Daubert v. Merrell Dow Pharmaceuticals: A Landmark Case
The Daubert case, which went to the Supreme Court, established the Daubert Standard for evaluating the admissibility of scientific evidence in federal courts. This standard requires judges to act as “gatekeepers,” ensuring that scientific evidence is reliable and relevant before it can be presented to a jury. The court held that the enactment of the Federal Rules of Evidence implicitly overturned the Frye standard; the standard that the Court articulated is referred to as the Daubert standard.
The Daubert case itself involved claims that Bendectin caused birth defects. The Supreme Court reversed a lower court decision that had excluded expert testimony supporting the plaintiffs’ claims. However, on remand, the Ninth Circuit Court of Appeals upheld the original grant of summary judgment for Merrell Dow, finding that the plaintiffs’ evidence did not meet the Daubert standard.

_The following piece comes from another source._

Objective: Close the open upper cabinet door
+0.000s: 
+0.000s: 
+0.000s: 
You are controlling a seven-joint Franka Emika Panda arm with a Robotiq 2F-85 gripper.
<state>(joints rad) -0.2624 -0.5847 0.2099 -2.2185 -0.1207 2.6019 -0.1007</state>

The “Tortogen” and the Aftermath
The Bendectin litigation had a chilling effect on the pharmaceutical industry. The term “tortogen” was even coined to describe products that generate litigation but don’t actually cause harm. The Bendectin case highlights the potential for mass tort litigation to drive beneficial drugs off the market, even in the absence of sound scientific evidence of harm.
Interestingly, in 2013, the FDA approved a new drug called Diclegis, which is a reformulated version of Bendectin (doxylamine and pyridoxine). The approval of Diclegis suggests that the FDA, after reviewing the available evidence, considers this combination of drugs to be safe and effective for treating morning sickness.
Statute of Limitations in Birth Defect Cases
It’s important to be aware of the statute of limitations in birth defect cases. The statute of limitations is the time limit within which a lawsuit must be filed. These laws vary significantly by state. For example, in Illinois, a medical malpractice lawsuit must generally be filed within two years from the date of the injury or the date the injury should reasonably have been discovered, with a maximum of four years after the negligent act. However, there are exceptions for minors, allowing them to file a claim up to eight years after the date of injury, but before the age of 22. In California, a lawsuit must be filed within one year of discovering the injury or three years from the date of the injury, whichever comes first. For children, the law generally allows until they are 8 years old to file a lawsuit.
Given the complexities of these cases, it is important to consult with an attorney as soon as possible to ensure that your rights are protected.
Seeking Legal Advice
If you believe that your child’s birth defects may be due to a medication taken during pregnancy or any other form of medical negligence, it is crucial to seek legal advice from an experienced personal injury attorney. A lawyer can evaluate your case, explain your legal options, and help you navigate the complex legal process. They can also help you understand the statute of limitations in your state and ensure that you file your claim within the appropriate timeframe.
While the case of Boivin v. Merrell Dow Pharmaceuticals resulted in a settlement, it is essential to understand the broader context of the Bendectin controversy. The scientific evidence does not support a causal link between Bendectin and birth defects, and the drug has even been reintroduced to the market in a reformulated version. However, if you have concerns about a medication taken during pregnancy and its potential impact on your child’s health, seeking legal and medical advice is always the best course of action.